__Problem details__
Identify all lines below that hold "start" and collect them.

__Data shown__
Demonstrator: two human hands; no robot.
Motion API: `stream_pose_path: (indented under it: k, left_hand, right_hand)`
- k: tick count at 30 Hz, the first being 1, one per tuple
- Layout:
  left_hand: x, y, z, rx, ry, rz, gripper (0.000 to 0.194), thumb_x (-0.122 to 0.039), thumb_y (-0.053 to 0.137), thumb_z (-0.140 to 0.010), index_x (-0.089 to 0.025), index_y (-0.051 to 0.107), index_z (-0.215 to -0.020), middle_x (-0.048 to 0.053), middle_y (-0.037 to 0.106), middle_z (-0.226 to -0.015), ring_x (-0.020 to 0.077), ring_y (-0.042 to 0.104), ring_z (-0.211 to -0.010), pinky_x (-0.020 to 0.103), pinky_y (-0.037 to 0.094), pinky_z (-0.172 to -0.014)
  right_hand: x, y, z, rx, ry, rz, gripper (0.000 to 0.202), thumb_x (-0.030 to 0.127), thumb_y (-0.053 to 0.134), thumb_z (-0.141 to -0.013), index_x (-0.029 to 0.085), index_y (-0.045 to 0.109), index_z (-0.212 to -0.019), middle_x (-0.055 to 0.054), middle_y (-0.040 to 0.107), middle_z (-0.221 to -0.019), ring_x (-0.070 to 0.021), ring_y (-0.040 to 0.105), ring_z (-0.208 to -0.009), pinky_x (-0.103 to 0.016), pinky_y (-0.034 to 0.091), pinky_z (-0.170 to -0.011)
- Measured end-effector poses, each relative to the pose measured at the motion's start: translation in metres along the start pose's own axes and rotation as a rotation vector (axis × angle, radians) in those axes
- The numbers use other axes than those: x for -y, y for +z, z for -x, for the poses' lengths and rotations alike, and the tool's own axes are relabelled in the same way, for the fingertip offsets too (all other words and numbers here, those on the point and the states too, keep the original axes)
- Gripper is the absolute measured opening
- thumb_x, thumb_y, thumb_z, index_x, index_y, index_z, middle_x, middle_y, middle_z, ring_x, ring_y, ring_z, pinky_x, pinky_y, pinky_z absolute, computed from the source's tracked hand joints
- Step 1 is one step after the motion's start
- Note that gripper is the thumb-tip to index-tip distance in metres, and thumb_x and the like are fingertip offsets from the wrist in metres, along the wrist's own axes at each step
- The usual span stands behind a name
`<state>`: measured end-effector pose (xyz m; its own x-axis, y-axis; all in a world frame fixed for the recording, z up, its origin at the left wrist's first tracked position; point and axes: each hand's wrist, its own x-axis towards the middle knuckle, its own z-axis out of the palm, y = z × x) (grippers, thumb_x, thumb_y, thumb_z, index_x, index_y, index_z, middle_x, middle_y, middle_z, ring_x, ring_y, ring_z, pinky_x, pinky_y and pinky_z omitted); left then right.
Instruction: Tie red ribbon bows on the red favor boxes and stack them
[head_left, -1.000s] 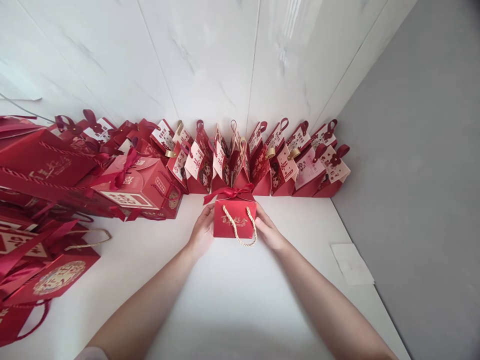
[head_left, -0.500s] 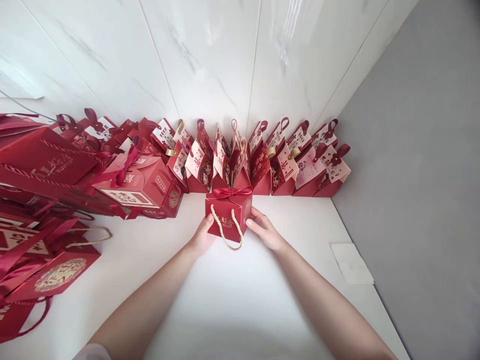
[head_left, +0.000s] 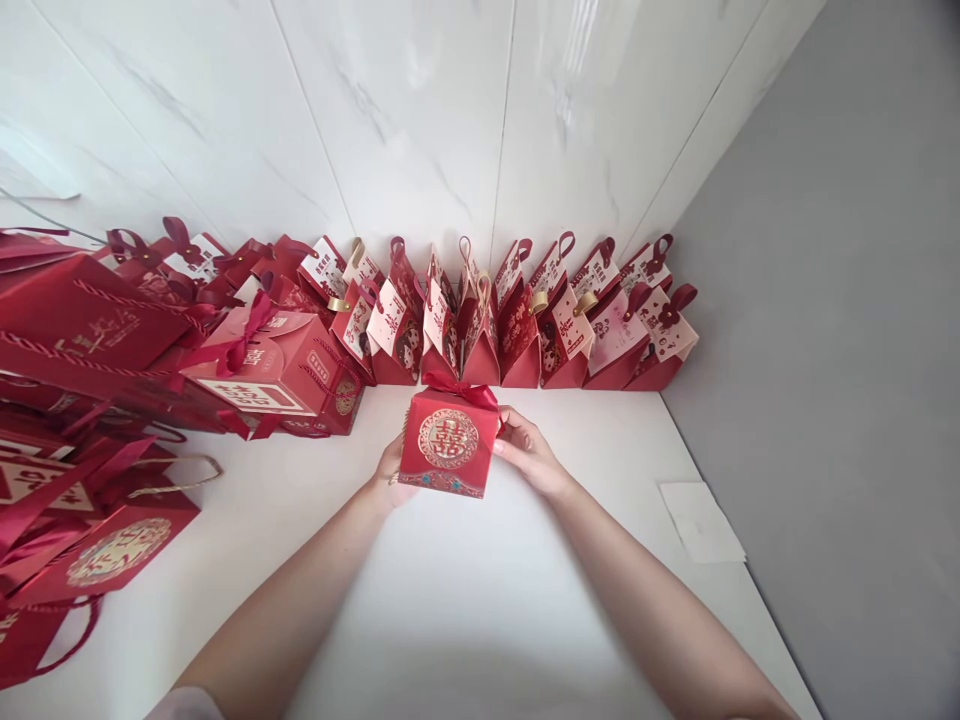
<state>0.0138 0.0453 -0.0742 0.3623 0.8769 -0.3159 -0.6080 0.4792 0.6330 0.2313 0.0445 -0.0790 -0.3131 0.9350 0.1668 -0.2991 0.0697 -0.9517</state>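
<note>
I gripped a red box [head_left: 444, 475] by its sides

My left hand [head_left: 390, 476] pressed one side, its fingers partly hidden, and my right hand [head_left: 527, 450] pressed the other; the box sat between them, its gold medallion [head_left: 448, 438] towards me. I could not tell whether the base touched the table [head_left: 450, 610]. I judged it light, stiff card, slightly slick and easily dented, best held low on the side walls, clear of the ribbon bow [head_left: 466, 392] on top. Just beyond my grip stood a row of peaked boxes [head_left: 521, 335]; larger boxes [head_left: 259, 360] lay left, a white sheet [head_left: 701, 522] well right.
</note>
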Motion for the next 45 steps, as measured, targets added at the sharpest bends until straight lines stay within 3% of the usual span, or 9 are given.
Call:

__Solution for this problem__
- Measured end-effector poses, each relative to the pose measured at the motion's start: translation in metres along the start pose's own axes and rotation as a rotation vector (axis × angle, radians) in those axes
- Step 1 is one step after the motion's start

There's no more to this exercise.